## Given data
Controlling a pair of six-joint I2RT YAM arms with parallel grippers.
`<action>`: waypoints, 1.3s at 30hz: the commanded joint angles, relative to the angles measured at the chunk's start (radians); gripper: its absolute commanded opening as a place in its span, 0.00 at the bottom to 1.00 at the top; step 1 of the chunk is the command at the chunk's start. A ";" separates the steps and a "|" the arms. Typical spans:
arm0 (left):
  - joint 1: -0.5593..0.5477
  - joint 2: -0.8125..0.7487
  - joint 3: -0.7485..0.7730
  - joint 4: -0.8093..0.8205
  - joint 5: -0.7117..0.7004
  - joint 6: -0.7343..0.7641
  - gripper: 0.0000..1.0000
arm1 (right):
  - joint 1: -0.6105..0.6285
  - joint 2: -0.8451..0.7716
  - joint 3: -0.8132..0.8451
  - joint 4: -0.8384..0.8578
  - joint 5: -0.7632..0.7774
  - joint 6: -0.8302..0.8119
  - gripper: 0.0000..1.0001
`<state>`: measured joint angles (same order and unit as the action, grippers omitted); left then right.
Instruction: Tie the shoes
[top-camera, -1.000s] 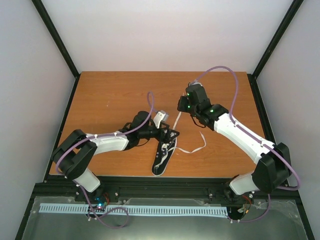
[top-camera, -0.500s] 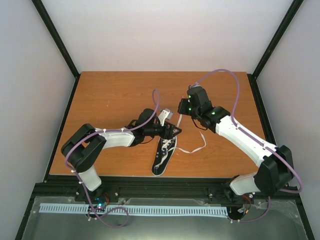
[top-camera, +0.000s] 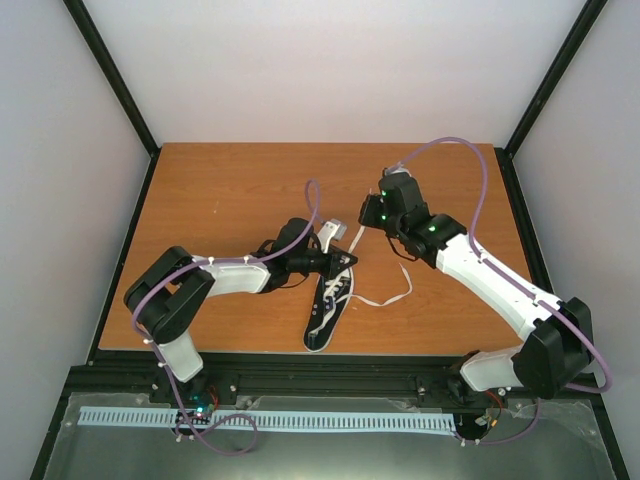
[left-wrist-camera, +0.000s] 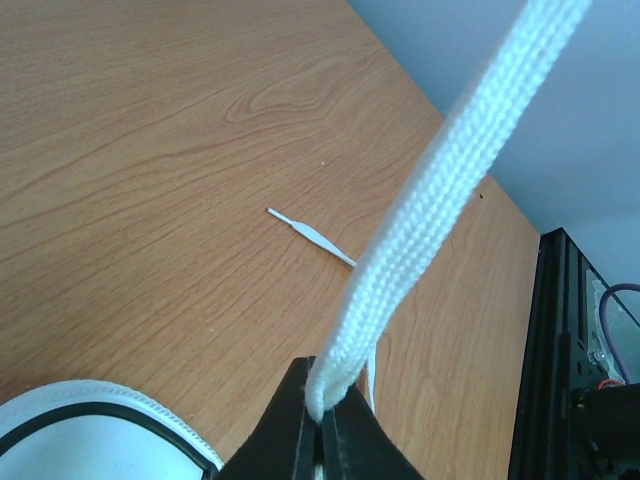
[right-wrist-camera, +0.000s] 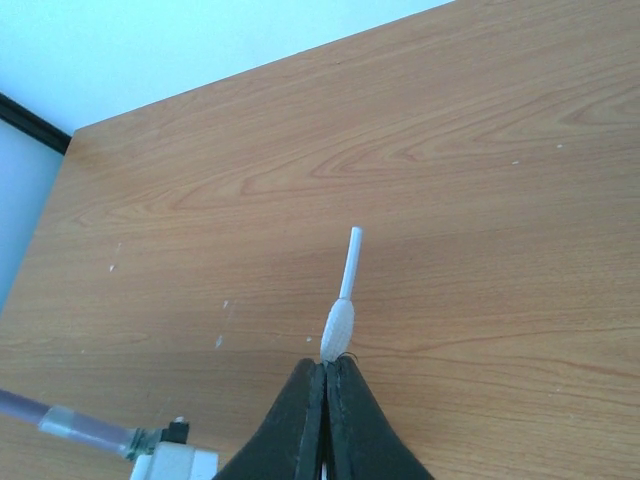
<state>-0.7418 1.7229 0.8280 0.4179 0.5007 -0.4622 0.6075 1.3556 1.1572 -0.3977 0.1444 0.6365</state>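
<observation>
The shoe (top-camera: 328, 308), a small black sneaker with white laces, lies near the table's front edge. My left gripper (top-camera: 346, 262) sits just above the shoe's upper end and is shut on a white lace (left-wrist-camera: 440, 190), which runs taut up and away from the jaws (left-wrist-camera: 322, 408). My right gripper (top-camera: 364, 224) is shut on the end of that lace (right-wrist-camera: 338, 325), whose plastic tip (right-wrist-camera: 349, 262) pokes out past the fingertips. The shoe's white edging (left-wrist-camera: 110, 400) shows low in the left wrist view. The other lace (top-camera: 388, 297) trails loose on the table to the right.
The wooden table (top-camera: 230, 190) is bounded by black frame posts and pale walls. The loose lace's tip (left-wrist-camera: 305, 230) lies flat on the wood. Part of the left arm's wrist (right-wrist-camera: 165, 462) shows at the bottom left of the right wrist view.
My left gripper moved right toward the shoe's top and closed from open onto the lace. The right arm shifted slightly and stayed shut on the lace end.
</observation>
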 joint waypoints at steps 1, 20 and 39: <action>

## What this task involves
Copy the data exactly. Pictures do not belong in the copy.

## Written response
Controlling a pair of six-joint I2RT YAM arms with parallel grippers.
`<action>`: waypoints, 1.3s at 30hz: the commanded joint angles, relative to the angles measured at the chunk's start (radians); gripper: its absolute commanded opening as a place in its span, 0.00 at the bottom to 1.00 at the top; step 1 of the chunk is the command at the chunk's start. A ";" separates the steps and a "|" the arms. Typical spans:
arm0 (left):
  - joint 1: -0.5593..0.5477
  - joint 2: -0.8125..0.7487
  - joint 3: -0.7485..0.7730
  - joint 4: -0.8093..0.8205
  - joint 5: -0.7117..0.7004
  - joint 6: -0.7343..0.7641
  - gripper: 0.0000..1.0000
arm1 (right):
  - joint 1: -0.6105..0.6285
  - joint 2: -0.8451..0.7716
  - joint 3: -0.8132..0.8451
  - joint 4: -0.8384..0.8578
  - joint 5: -0.7632..0.7774
  - joint 6: -0.8302..0.8119
  - gripper: 0.0000..1.0001
`<state>`: measured joint angles (same order and unit as the action, grippers omitted); left then right.
Instruction: Tie the shoes
[top-camera, -1.000s] 
[top-camera, -0.500s] 
[top-camera, +0.000s] 
[left-wrist-camera, +0.000s] 
[right-wrist-camera, +0.000s] 
<state>-0.7418 1.7229 0.8280 0.4179 0.5007 -0.4622 0.6075 1.3556 1.1572 -0.3977 0.1444 0.6365</state>
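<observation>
The shoe (top-camera: 328, 308), a small black sneaker with white laces, lies near the table's front edge. My left gripper (top-camera: 346, 262) sits just above the shoe's upper end and is shut on a white lace (left-wrist-camera: 440, 190), which runs taut up and away from the jaws (left-wrist-camera: 322, 408). My right gripper (top-camera: 364, 224) is shut on the end of that lace (right-wrist-camera: 338, 325), whose plastic tip (right-wrist-camera: 349, 262) pokes out past the fingertips. The shoe's white edging (left-wrist-camera: 110, 400) shows low in the left wrist view. The other lace (top-camera: 388, 297) trails loose on the table to the right.
The wooden table (top-camera: 230, 190) is bounded by black frame posts and pale walls. The loose lace's tip (left-wrist-camera: 305, 230) lies flat on the wood. Part of the left arm's wrist (right-wrist-camera: 165, 462) shows at the bottom left of the right wrist view.
My left gripper moved right toward the shoe's top and closed from open onto the lace. The right arm shifted slightly and stayed shut on the lace end.
</observation>
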 joint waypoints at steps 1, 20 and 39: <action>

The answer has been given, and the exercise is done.